Inmate Johnson walks each work day to a nearby hotel where he is a chef. Working at the hotel since 1991, he started by washing pots and pans before he was promoted to pasta chef, then breakfast and lunch cook. Employees enthusiastically support Johnson who was both Employee of the Year and Employee of the Month at the hotel.
Inmate Berry works for a heating and air conditioning company and currently is doing duct work at a church construction site. Last summer, Berry transferred to another prison so that he could take 26 weeks of courses in heating, air conditioning and welding offered by the local community college. Both men's jobs are permanent.
"That is one of the better benefits of the work release program," said Charlotte prison superintendent Richard Neely. "Employers are willing to give these guys a chance as long as they show they are willing to work."
Other benefits include the savings to state taxpayers. Inmates pay $70 a week in boarding costs to the prison. Money is also garnered for child support payments, restitution, fines and court costs. The IRS gets its share, too. Whatever is left goes into the inmate's trust fund, helping him get established when he leaves prison. (Some inmates leave with only a $40 gate check in their pocket.)
Last year, a total of $1.2 million was collected at Charlotte Correctional Center compared to $1 million the year before. Across the state last year, more than a thousand work release inmates paid $13.7 million for housing, child support and restitution.
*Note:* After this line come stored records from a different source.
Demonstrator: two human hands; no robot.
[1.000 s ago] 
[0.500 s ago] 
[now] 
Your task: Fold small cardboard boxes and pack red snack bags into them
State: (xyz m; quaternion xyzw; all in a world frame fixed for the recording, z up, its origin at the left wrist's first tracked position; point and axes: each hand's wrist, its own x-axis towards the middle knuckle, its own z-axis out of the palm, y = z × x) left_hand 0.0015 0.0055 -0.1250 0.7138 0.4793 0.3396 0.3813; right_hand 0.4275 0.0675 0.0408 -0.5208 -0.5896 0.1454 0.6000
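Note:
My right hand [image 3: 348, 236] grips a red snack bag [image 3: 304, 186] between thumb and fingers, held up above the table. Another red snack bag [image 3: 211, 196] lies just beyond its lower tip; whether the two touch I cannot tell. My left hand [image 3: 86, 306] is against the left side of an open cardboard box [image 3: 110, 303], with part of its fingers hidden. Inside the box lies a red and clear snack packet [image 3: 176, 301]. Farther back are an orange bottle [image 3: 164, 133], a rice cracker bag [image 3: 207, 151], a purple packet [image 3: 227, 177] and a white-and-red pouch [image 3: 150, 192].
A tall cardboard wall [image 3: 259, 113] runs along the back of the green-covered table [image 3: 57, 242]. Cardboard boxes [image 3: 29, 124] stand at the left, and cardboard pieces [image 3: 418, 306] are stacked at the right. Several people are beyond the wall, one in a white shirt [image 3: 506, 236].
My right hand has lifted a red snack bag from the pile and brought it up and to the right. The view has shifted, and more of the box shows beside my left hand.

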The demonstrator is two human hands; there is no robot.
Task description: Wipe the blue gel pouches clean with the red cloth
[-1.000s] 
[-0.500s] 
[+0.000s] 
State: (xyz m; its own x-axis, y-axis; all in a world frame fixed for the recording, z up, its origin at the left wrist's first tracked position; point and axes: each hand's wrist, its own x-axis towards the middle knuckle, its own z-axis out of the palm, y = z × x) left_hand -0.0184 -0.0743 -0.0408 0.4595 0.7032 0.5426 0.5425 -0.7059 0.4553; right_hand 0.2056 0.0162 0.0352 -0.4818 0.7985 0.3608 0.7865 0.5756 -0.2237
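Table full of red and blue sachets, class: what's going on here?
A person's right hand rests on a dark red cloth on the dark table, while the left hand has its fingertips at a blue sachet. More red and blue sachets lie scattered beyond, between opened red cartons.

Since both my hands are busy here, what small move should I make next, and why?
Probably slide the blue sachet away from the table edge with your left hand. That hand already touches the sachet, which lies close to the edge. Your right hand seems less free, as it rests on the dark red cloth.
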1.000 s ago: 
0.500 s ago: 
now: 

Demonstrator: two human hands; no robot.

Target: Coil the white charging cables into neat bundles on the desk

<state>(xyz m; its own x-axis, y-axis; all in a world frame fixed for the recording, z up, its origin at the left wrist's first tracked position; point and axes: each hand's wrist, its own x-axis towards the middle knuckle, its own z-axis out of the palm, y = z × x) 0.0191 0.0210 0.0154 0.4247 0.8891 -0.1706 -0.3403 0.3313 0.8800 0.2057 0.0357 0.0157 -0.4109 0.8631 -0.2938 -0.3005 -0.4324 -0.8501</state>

Employees carefully screen the minimum custody inmates. Correctional officers go to their job sites to check on them periodically. If any inmate is not where he is supposed to be, he is removed from his job and disciplined. While the prison superintendent on occasion, has removed inmates from their jobs, no serious problems have resulted from inmates working in the community. Most are nearing the end of their sentence.
The work release program began in 1957 in North Carolina, the first one in the nation.
"If more inmates had full-salaried jobs, paid taxes and paid for their housing like Ed and Ralph do, some prisons could almost be self-sustaining," Neely said. "But the biggest benefit of all is for these fellows to already have a job when they leave prison, so they can continue to hard-working, tax-paying citizens and not flounder on the streets as so many do when released."